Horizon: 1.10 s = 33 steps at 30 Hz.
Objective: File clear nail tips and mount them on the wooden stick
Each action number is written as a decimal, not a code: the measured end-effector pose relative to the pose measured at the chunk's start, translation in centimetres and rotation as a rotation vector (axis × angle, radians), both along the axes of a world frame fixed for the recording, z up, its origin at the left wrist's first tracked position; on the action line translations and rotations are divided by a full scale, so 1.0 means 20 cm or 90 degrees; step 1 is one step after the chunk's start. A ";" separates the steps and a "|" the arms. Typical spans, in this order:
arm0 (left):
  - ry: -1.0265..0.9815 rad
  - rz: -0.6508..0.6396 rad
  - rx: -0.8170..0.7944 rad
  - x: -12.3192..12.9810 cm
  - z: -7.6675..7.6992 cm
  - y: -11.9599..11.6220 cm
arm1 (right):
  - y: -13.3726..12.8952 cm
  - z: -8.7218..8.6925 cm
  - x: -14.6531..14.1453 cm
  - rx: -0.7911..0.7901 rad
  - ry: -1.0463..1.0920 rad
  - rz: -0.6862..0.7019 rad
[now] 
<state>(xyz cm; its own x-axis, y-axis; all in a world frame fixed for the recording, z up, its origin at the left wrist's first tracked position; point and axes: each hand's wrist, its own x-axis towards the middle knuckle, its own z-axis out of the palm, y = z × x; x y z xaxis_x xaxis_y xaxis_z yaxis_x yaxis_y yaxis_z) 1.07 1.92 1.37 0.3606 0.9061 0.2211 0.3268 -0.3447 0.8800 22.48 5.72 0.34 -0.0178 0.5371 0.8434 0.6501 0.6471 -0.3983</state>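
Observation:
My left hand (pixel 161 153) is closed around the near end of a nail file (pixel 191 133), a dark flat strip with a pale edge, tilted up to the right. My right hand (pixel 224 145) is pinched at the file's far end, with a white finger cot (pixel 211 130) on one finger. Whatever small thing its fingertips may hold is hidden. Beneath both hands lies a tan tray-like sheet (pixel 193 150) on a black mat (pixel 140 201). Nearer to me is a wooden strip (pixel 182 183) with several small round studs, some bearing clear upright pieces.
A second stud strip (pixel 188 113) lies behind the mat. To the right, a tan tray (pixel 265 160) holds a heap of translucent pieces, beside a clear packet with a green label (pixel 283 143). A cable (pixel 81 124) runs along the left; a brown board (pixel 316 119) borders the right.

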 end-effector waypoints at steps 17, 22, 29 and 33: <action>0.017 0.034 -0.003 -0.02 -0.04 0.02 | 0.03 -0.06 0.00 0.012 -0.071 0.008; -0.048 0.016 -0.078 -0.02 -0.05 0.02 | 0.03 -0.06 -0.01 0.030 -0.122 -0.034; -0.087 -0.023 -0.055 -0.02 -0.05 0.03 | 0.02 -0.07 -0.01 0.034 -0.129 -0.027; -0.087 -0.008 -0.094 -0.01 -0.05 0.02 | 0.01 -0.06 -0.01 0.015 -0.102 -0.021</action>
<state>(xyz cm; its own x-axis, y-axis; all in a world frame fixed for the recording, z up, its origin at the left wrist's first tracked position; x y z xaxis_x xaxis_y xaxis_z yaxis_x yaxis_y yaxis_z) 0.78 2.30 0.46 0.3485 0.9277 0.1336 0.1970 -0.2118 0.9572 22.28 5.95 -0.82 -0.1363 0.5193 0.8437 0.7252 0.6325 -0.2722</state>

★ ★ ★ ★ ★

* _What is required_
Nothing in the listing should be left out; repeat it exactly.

* _Written response_
Horizon: 1.10 s = 33 steps at 30 Hz.
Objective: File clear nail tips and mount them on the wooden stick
Each action number is written as a decimal, not a code: the measured end-effector pose relative to the pose measured at the chunk's start, translation in centimetres and rotation as a rotation vector (axis × angle, radians), both along the axes of a world frame fixed for the recording, z up, its origin at the left wrist's first tracked position; on the action line translations and rotations are divided by a full scale, so 1.0 means 20 cm or 90 degrees; step 1 is one step after the chunk's start. A ";" separates the steps and a "|" the arms. Typical spans, in this order:
arm0 (left):
  - ry: -1.0265..0.9815 rad
  - rz: -0.6508..0.6396 rad
  - rx: -0.8170..0.7944 rad
  - x: -12.3192..12.9810 cm
  - z: -7.6675..7.6992 cm
  - y: -11.9599..11.6220 cm
arm1 (right):
  - y: -13.3726..12.8952 cm
  - z: -8.7218..8.6925 cm
  - x: -14.6531..14.1453 cm
  - rx: -0.7911..0.7901 rad
  - ry: -1.0463..1.0920 rad
  - rz: -0.6862..0.7019 rad
[now] 
<state>(xyz cm; its own x-axis, y-axis; all in a world frame fixed for the recording, z up, its origin at the left wrist's first tracked position; point and axes: each hand's wrist, its own x-axis towards the middle knuckle, its own z-axis out of the palm, y = z × x; x y z xaxis_x xaxis_y xaxis_z yaxis_x yaxis_y yaxis_z) 1.07 1.92 1.37 0.3606 0.9061 0.2211 0.3268 -0.3447 0.8800 22.48 5.72 0.34 -0.0178 0.5371 0.8434 0.6501 0.6471 -0.3983</state>
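Observation:
My left hand (pixel 161 153) is closed around the near end of a nail file (pixel 191 133), a dark flat strip with a pale edge, tilted up to the right. My right hand (pixel 224 145) is pinched at the file's far end, with a white finger cot (pixel 211 130) on one finger. Whatever small thing its fingertips may hold is hidden. Beneath both hands lies a tan tray-like sheet (pixel 193 150) on a black mat (pixel 140 201). Nearer to me is a wooden strip (pixel 182 183) with several small round studs, some bearing clear upright pieces.
A second stud strip (pixel 188 113) lies behind the mat. To the right, a tan tray (pixel 265 160) holds a heap of translucent pieces, beside a clear packet with a green label (pixel 283 143). A cable (pixel 81 124) runs along the left; a brown board (pixel 316 119) borders the right.
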
 end-effector waypoints at steps 17, 22, 29 and 33: <action>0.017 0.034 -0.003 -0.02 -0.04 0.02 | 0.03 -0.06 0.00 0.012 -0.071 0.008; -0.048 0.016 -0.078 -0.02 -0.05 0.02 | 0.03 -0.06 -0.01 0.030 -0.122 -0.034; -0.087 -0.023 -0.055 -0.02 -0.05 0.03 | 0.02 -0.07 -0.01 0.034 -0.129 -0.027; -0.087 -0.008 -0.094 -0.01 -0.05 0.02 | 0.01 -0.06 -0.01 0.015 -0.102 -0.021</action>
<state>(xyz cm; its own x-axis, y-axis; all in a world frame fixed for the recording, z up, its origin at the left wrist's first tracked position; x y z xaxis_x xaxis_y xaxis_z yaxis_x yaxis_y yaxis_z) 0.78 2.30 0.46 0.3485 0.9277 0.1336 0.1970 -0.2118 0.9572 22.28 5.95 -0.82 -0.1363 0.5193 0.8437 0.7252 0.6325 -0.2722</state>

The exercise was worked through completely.